The brilliant part about Black Ops 2 is that it doesn't make any of the choices feel like choices. You have no idea that your agency in the situation even exists beyond what you'd normally have most of the time. I never felt like I was making a choice in a video game, I was just trying to do things and sometimes it worked, sometimes it didn't. I treated everything like it was a choice, and tried to do what I thought was the best thing. And sometimes, the results were unexpected. There are still parts of the game that I wonder if they are in fact influenced by me or not. For example, there's one sequence that ended, at least for me, with a character being pretty badly maimed, and for the rest of the game, you can see the results of that injury. I genuinely felt guilty, because it felt like it happened because I hadn't been driving as well as I should have been. I don't honestly know if that was a moment of player agency, or just a thing that always happened, and that's where Black Ops 2 really excels at giving the player a sense of control that most games don't give.
Also, aren't you pretty down on all military shooters? I'm not sure you're the person I'd ask to compare the two.
How much of each of them have you actually played?
@Nodima said:
Costs in all manner of animation, A.I. and graphics programming need to go down so that more budgetary concerns can be focused on quality acting, writing and design. For the longest time, most games didn't really have to focus on complex animations or A.I., at least not my favorites. Fights were random and then based on dice roles in RPGs, platformers were essentially side-scrolling pattern puzzles. Sports games were entirely based on dice rolls and rubberbands, and shooters were essentially "the monster is on the screen, it will not stop moving until you stop it's movement." And you certainly couldn't have voice acting; even the PS1 struggled with that for a while. As a result the writing always came off as clever because it didn't have to be interpreted by anyone but yourself, and the design of the game was what kept you coming back.
All of this is sort of why I struggle with Jeff's decrying of Turtles in Time on older podcasts...in my opinion the original game is very well planned out and challenging enough for what it set out to be. But it's obvious you can't make that exact game today, due in part to Re-Shelled and in part to the fact it's just TOO simple in subtle ways. At this point it's really hard to accept simple games; even if they appear simple on the surface, oftentimes they avoid novelty by surprisingly deep internal systems. But the bigger the game gets the more imperative it is that the animations work, the scripts work, the screen doesn't tear, the polygons don't clip, the lighting feels right. This is why sports games have seen such a downfall as graphics standards this generation (as someone like Brad I think asked on a recent pod). All of those issues seem like something that needs [i]so[/i] much polish to look right that it's hard to focus as much of your game on the actual presenting of the game (missions, characters, etc.).

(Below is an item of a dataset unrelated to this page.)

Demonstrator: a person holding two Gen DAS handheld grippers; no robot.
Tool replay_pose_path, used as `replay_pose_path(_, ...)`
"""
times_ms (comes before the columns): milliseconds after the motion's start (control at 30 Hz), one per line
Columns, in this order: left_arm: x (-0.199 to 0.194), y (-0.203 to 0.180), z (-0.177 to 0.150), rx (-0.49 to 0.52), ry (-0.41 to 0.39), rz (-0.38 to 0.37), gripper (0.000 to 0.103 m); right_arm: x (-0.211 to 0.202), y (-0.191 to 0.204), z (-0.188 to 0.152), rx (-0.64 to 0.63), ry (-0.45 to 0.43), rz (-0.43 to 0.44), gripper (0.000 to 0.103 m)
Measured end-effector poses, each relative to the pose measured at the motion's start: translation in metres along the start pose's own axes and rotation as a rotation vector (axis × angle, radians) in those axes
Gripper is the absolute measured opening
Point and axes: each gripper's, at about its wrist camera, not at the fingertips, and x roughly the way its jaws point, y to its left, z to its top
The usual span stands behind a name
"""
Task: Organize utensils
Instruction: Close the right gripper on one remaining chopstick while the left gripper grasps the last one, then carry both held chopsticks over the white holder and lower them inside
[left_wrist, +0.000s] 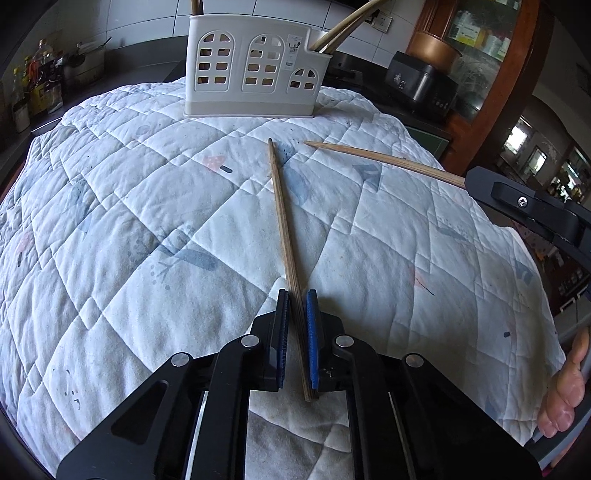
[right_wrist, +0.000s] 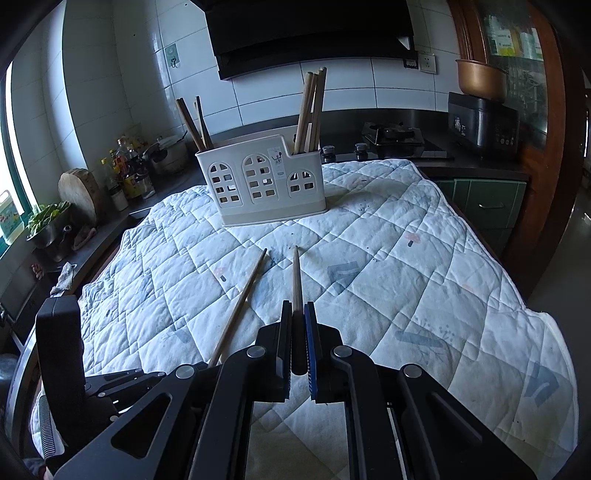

Red Dead Redemption told a great story, but I still think it's sad that it can be held up as some classic of game storytelling to this point.
To take games forward, the technology and tools required to handle the immediate visual presentation has to become easy enough and cheap enough to use that more emphasis can be put into the actual art of the game, from design to expression.
As someone looking to get into the part of the industry that you just said should be budgeted down as much as possible, I disagree. Shitty animation means shitty characters, shitty AI means shitty gameplay, and shitty graphics means shitty atmosphere.
Regardless of what we want, you're never getting a return to the stone age. If you want that, go play a Zelda game, otherwise, games are going to keep moving forward with the new technologies, not backwards.
Or, really, it sounds like you just want to play text adventures, because you don't want a good story, you want a good written tale, and maybe some old school gameplay to push it along.
Also, fuck anyone who says that the code running those games is any less of an art than the shitty writing that no matter how much "effort" he puts into it, Joe Game Writer is going to push out. On top of that, that isn't why a lot of crappy writing exists in games today, that has ALWAYS been the case. And just like 20 years ago, there are still plenty of examples of fantastic storytelling and writing. That is just silly. People work very hard and care very much about those things, and ignoring them as being some sub-par aspect of the game creation process is so frustrating. One of the coolest things about Rage was how fantastic the animation was. It wasn't spit out by a computer, it wasn't mocapped, it was all hand animated, and it looked fucking stellar.
And look at games like ArmA 2, which is freakin' awesome with the right people and a good mission. That game has awful to no writing and acting, and the design isn't all that great. In fact, just about all that is great about it is the cold hard technology of it enabling an experience that is awesome and unlike almost anything else.
I'm not saying you have no right to like the things you do, not at all, but A) you aren't going to get what you want except out of the indie darling part of the industry, and B) it's dumb to say that things like AI and game engines should be simplified and made easy and quick to do because we need more writing. Games are awesome because they are interactive, and it's the engine and the AI and things like that which make them interactive to the level they are, not some guy writing a story, regardless of the quality of that story.